### How to complete this task
Your answer must be an exact copy of the listing.
»»
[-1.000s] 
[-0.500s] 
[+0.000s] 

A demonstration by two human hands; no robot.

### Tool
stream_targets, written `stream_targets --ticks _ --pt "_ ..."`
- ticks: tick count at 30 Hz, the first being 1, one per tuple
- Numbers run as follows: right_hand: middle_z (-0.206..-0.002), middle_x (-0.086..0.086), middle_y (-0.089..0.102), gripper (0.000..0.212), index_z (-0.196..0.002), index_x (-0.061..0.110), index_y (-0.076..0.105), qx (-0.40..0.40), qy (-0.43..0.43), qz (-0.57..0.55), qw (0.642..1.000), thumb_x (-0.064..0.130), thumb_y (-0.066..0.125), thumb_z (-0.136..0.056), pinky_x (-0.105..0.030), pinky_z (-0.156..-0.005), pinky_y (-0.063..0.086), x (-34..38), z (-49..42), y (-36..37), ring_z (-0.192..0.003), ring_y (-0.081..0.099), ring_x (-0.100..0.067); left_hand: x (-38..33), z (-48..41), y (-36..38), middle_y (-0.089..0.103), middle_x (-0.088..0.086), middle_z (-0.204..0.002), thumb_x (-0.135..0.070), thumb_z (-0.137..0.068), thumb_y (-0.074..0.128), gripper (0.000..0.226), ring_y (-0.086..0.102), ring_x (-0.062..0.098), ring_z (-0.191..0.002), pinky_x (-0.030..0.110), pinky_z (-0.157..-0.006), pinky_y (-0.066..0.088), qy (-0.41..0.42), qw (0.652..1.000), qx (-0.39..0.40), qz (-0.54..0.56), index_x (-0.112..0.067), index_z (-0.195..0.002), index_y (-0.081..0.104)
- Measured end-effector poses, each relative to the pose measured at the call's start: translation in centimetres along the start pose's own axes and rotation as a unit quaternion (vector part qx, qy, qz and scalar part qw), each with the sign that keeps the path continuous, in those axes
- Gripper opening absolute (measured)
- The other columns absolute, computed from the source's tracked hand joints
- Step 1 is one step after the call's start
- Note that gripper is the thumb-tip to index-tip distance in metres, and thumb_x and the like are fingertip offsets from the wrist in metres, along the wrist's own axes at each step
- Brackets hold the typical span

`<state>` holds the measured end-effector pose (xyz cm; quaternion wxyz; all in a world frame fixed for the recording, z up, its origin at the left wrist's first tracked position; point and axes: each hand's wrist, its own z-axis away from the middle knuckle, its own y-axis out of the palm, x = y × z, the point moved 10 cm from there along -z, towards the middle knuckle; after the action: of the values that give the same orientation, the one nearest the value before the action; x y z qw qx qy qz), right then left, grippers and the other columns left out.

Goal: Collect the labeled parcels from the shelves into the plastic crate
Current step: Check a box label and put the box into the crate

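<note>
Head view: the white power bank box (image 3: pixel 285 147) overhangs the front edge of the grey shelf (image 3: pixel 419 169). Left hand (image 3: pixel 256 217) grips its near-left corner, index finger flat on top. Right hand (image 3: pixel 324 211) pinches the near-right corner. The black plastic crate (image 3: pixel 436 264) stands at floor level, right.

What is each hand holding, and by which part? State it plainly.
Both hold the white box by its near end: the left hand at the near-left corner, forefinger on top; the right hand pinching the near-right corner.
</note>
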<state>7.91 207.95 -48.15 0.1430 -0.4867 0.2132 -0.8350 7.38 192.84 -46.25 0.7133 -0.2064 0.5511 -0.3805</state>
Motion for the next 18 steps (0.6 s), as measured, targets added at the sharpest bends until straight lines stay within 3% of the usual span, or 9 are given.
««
### Solution
[-1.000s] 
[-0.500s] 
[+0.000s] 

A demonstration by two human hands; no robot.

### Tool
stream_targets, written `stream_targets --ticks _ --pt "_ ..."`
- ticks: tick count at 30 Hz, the first being 1, one per tuple
- Numbers run as follows: right_hand: middle_z (-0.206..-0.002), middle_x (-0.086..0.086), middle_y (-0.089..0.102), gripper (0.000..0.212), index_z (-0.196..0.002), index_x (-0.061..0.110), index_y (-0.076..0.105), qx (-0.40..0.40), qy (-0.43..0.43), qz (-0.57..0.55), qw (0.642..1.000), thumb_x (-0.064..0.130), thumb_y (-0.066..0.125), thumb_z (-0.136..0.056), pinky_x (-0.105..0.030), pinky_z (-0.156..-0.005), pinky_y (-0.063..0.086), x (-34..38), z (-49..42), y (-36..37), ring_z (-0.192..0.003), ring_y (-0.081..0.099), ring_x (-0.100..0.067); left_hand: x (-38..33), z (-48..41), y (-36..38), middle_y (-0.089..0.103), middle_x (-0.088..0.086), middle_z (-0.204..0.002), thumb_x (-0.135..0.070), thumb_z (-0.137..0.068), thumb_y (-0.074..0.128), gripper (0.000..0.226), ring_y (-0.086..0.102), ring_x (-0.062..0.098), ring_z (-0.191..0.002), pinky_x (-0.030..0.110), pinky_z (-0.157..-0.006), pinky_y (-0.066..0.088), qy (-0.41..0.42), qw (0.652..1.000), qx (-0.39..0.40), qz (-0.54..0.56), index_x (-0.112..0.067), index_z (-0.195..0.002), index_y (-0.081..0.104)
- Measured end-effector poses, each relative to the pose measured at the call's start: translation in centimetres along the start pose's own axes and rotation as a unit quaternion (vector part qx, qy, qz and scalar part qw), each with the sign that keeps the path continuous, in those axes
- Gripper opening absolute (measured)
- The other columns absolute, computed from the source's tracked hand joints
- Step 1 is one step after the call's start
- Note that gripper is the thumb-tip to index-tip distance in metres, and thumb_x and the like are fingertip offsets from the wrist in metres, along the wrist's own axes at each step
- Brackets hold the typical span

`<state>` holds the measured end-effector pose (xyz cm; quaternion wxyz; all in a world frame fixed for the recording, z up, its origin at the left wrist's first tracked position; point and axes: each hand's wrist, its own z-axis away from the middle knuckle, its own y-axis out of the palm, x = y × z, the point moved 10 cm from there along -z, towards the middle knuckle; after the action: of the values that give the same orientation, the one nearest the value before the action; x y z qw qx qy qz), right then left, grippers and the other columns left out.

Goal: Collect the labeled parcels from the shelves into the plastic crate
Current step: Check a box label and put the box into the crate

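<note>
Head view: the white power bank box (image 3: pixel 285 147) overhangs the front edge of the grey shelf (image 3: pixel 419 169). Left hand (image 3: pixel 256 217) grips its near-left corner, index finger flat on top. Right hand (image 3: pixel 324 211) pinches the near-right corner. The black plastic crate (image 3: pixel 436 264) stands at floor level, right.

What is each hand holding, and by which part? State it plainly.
Both hold the white box by its near end: the left hand at the near-left corner, forefinger on top; the right hand pinching the near-right corner.
</note>
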<state>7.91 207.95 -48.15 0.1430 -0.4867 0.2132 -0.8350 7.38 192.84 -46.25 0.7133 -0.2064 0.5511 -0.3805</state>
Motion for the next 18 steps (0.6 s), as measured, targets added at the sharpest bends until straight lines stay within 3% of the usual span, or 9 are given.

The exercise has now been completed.